コラム・水平線

月刊誌『部落解放』の巻頭コラム「水平線」を著者のご了解を得て、転載いたします。

(2013/5/16up)




◆ なぜ私たちは喜んで新自由主義政党に投票するのか

〈『部落解放』2013年5月号掲載〉

西村秀樹

 最近、私はこう考える。なぜリバティおおさか(大阪人権博物館)への補助金が打ち切られ、なぜピースおおさか(大阪国際平和センター)で南京大虐殺展示が撤去されるのか。そんな折、こんな本を読んだ。『なぜ私たちは、喜んで“資本主義の奴隷”になるのか?』(作品社)。オリジナルの題名ではないが、翻訳者(杉村昌昭さん)がこなれた日本語に変えた(と、あとがきに書いてある)。フランス現代思想という、私にとって重いジャンルの本だから、いつもならば購入しなかったはずだ。にもかかわらず、なぜ購入したかというと、本のタイトルが私の好奇心を刺激しただけではなく、たまたま縁があった翻訳者と、大阪十三の居酒屋で一献傾けながら話をすると、本稿のタイトルのように読み替えてもまんざら誤読ではない、ようだったからだ。
 二年前の大阪府知事・市長ダブル選挙、そして昨年末の衆議院選挙と、共に競争原理を標榜する新自由主義政党が首長選挙を制し、衆議院選挙では自民党が友党とともに議場の三分の二になんなんとする議席を占めた。
 こうした結果に、本書の翻訳者は厳しい指摘をする。「自由競争と自己責任のイデオロギーを声高に唱える“橋下維新現象”の台頭に見られるように、このメカニズム(引用者註=“支配と隷属の連鎖的メカニズム”)のさらなる深化をもたらすであろう政治的潮流を人びとが支持するという危機的な状況に日本社会は立ち至っている」と。
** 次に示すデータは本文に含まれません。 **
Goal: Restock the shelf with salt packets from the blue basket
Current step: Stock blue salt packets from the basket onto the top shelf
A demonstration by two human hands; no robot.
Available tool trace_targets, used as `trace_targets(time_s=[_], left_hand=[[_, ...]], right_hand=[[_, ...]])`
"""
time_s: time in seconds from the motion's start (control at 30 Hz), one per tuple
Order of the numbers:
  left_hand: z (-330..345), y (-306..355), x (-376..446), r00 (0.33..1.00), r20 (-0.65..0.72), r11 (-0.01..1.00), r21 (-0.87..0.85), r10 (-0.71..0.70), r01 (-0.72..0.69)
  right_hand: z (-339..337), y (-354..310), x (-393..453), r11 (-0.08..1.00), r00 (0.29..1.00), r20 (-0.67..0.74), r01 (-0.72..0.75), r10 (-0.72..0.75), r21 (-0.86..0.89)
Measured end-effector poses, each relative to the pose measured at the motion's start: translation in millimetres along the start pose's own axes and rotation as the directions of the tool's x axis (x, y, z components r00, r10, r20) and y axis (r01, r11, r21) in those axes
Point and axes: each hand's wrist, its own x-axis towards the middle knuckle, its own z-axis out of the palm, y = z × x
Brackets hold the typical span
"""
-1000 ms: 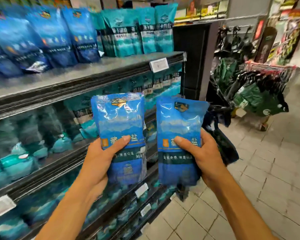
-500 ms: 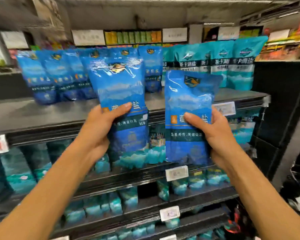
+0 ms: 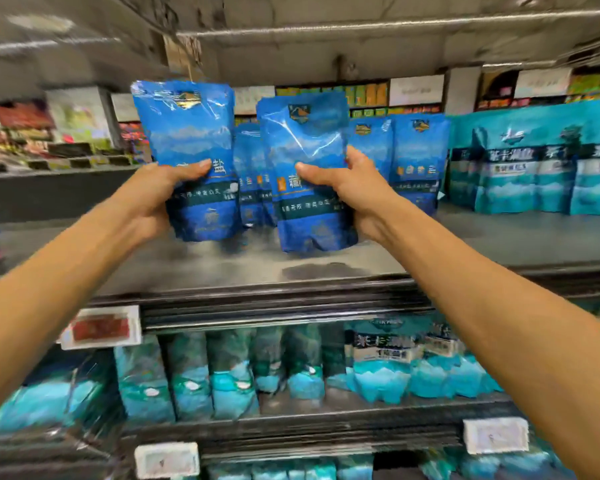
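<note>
My left hand grips a blue salt packet upright, thumb across its front. My right hand grips a second blue salt packet the same way. Both packets hang just above the grey top shelf, in front of a row of the same blue packets standing at the back. The blue basket is out of view.
Teal salt packets stand at the right of the top shelf. More teal packets fill the lower shelf. Price tags clip onto the shelf edges. The shelf surface at the left is bare metal.
Both hands have lifted their packets from chest height up and forward over the top shelf. My view has swung from the aisle to face the shelf.
</note>
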Motion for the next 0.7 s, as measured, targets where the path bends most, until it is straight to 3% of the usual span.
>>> trace_targets(time_s=[0.33,0.47,0.53,0.63,0.7], left_hand=[[-61,-24,77,0.999,-0.045,0.999,0.051,-0.003,0.005],[-74,-42,85,0.999,-0.035,0.995,0.097,-0.03,0.033],[-86,-45,84,1.0,-0.011,0.976,0.216,-0.019,0.021],[-100,-41,76,1.0,-0.003,0.783,0.622,0.02,-0.014],[-105,-41,73,1.0,0.023,0.715,0.698,0.016,-0.027]], right_hand=[[75,56,101,0.989,0.994,-0.046,-0.108,0.104,-0.1],[78,75,122,0.961,0.994,0.007,-0.108,0.113,-0.255],[71,82,124,0.927,0.992,0.063,-0.075,0.105,-0.368],[60,87,124,0.806,0.986,0.113,-0.035,0.125,-0.59],[56,89,122,0.725,0.988,0.112,-0.004,0.111,-0.689]])
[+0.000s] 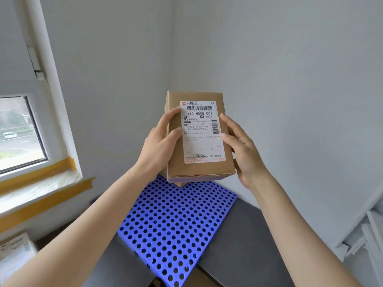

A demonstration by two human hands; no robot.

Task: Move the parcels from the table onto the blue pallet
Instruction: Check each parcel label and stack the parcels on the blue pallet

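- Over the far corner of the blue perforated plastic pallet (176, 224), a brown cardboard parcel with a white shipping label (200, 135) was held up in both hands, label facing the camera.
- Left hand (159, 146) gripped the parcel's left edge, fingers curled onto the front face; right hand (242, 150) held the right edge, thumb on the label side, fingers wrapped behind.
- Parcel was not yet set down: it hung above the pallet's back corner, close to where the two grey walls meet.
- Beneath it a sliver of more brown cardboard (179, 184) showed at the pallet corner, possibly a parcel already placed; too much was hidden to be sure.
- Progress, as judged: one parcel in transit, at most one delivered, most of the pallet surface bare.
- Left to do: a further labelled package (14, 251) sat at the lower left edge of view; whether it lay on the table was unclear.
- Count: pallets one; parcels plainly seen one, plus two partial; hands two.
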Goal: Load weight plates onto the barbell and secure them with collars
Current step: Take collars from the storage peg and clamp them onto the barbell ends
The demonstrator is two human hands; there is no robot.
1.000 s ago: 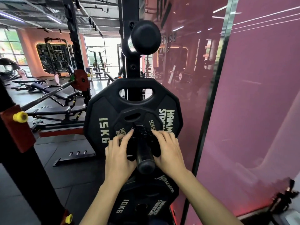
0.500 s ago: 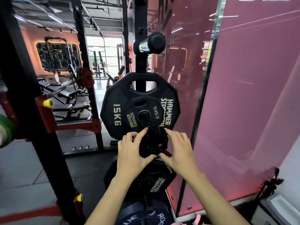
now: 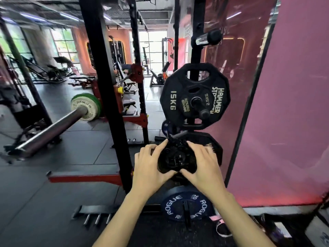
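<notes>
My left hand point(image 3: 151, 166) and my right hand point(image 3: 203, 166) together hold a black clamp collar point(image 3: 176, 157) in front of me, its lever sticking up. The collar is off the storage peg point(image 3: 203, 113), which stands bare above my hands. A black 15 kg plate point(image 3: 172, 97) with a small 2.5 kg plate point(image 3: 188, 104) in front of it hangs on that peg. To the left, the barbell sleeve point(image 3: 53, 129) points toward me with a green-rimmed Rogue plate point(image 3: 86, 106) on it.
A black rack upright point(image 3: 106, 86) stands between the barbell and my hands. A blue 20 kg Rogue plate point(image 3: 185, 207) sits low on the storage post, another black plate point(image 3: 213, 145) behind my hands. A pink glass wall point(image 3: 284, 122) closes the right side. Benches and machines fill the background.
My hands slid the collar off the storage peg and drew it down and back toward me. The view pulled away and swung left, bringing the barbell and green plate into sight.
</notes>
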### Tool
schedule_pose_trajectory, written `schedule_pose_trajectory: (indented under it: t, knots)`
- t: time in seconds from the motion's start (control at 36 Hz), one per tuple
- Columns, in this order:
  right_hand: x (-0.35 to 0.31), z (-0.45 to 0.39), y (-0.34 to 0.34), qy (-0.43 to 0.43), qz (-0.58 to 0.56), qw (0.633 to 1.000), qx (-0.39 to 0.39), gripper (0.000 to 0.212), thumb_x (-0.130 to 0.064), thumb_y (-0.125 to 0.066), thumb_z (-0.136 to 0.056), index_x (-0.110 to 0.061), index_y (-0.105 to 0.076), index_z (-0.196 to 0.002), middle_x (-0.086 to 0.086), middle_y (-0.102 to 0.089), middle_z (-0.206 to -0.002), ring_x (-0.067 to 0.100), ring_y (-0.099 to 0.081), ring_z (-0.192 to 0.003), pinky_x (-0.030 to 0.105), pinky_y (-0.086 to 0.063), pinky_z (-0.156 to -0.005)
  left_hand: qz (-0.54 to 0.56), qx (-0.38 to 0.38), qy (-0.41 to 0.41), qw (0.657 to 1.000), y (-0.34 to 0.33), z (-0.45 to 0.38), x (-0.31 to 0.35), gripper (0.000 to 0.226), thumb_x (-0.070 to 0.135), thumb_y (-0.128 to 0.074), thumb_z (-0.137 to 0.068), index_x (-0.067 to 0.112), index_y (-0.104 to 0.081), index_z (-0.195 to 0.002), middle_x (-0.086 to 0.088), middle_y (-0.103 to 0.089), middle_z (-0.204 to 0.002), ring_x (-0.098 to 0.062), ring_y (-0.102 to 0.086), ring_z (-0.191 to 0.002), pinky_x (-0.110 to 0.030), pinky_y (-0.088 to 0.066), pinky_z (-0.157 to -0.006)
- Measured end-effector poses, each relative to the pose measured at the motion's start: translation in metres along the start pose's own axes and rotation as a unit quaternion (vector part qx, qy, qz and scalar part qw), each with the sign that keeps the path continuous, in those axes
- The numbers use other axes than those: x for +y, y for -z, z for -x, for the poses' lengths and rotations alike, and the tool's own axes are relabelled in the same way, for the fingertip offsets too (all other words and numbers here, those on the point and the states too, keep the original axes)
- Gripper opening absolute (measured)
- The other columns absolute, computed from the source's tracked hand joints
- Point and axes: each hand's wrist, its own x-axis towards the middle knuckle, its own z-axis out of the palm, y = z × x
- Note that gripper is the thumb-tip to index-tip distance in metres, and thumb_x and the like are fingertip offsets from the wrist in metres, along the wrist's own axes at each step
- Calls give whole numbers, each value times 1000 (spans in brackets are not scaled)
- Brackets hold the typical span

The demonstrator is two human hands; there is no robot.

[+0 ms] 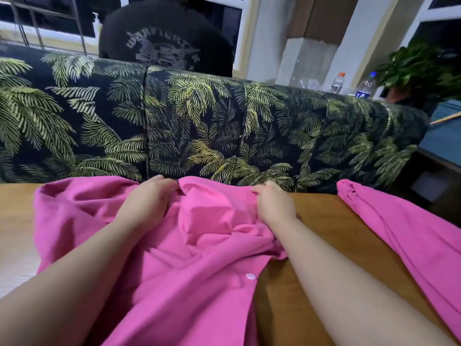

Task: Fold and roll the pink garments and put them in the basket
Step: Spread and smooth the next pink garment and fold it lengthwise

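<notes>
Palm-print sofa [199, 121] fills upper frame. Wooden bench [324, 233] below. We see a crumpled pink button shirt [194, 245] at centre, second pink garment [411, 233] at right edge. Left hand [149, 201] and right hand [273, 203] each pinch the shirt's far edge.

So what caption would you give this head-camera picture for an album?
Both hands, left hand and right hand, grip the far edge of a pink shirt on a wooden table.
</notes>
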Motion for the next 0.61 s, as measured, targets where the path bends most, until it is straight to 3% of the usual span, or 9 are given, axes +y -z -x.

言葉はむつかしいが、その問題意識は私にはすとんと落ちた。そうなんだ、本来なら非正規雇用の増大など新自由主義の経済路線で被害を受けているはずの働く人びとが、なぜか新自由主義の政党に投票する。それをどう受け止めたらいいのか。マスコミが悪いのか教育が悪いのか。もちろん意識産業は現在の秩序を保つ装置には違いないが、その意識産業を支えるのがまた庶民というパラドックスがある。
 かの翻訳者は現状をこう分析する。「この間、過剰な公務員批判や公共サービスの削減を背景として行われてきた、新自由主義が打ち出す民営化という言葉の詐術による“公共性なるもの”の蔑視や叩き売り、そして“公共圏”の縮小にともなって、多くの人びとの間で“公共性”への軽視あるいは無関心が進行してきた」。その上で、「新たな“公共性”概念の政治的再構築をめざす」というのが処方箋だ。
 共和国という言葉は公共的なものに由来すると聞くと、腑抜けな私は、公共性こそが民主主義の原点だという思いに至る。公共性の軽視こそ反民主主義なのだと。
 最後に著者の言葉を引用する。冒頭の本の著者、フレデリック・ロルドン(「銀行の国有化、株式市場の閉鎖」を主張する経済学者)はインタビューでこう言う。「多くの人にとって資本主義の非正当性が明らかになっているこの時代において、反資本主義勢力が政治的にあまり成功をおさめていないことは、ひとつのパラドックスであり、私はこのことを自問し続けています」と。 なぜ私たちは新自由主義政党に投票するのか。問いは続く。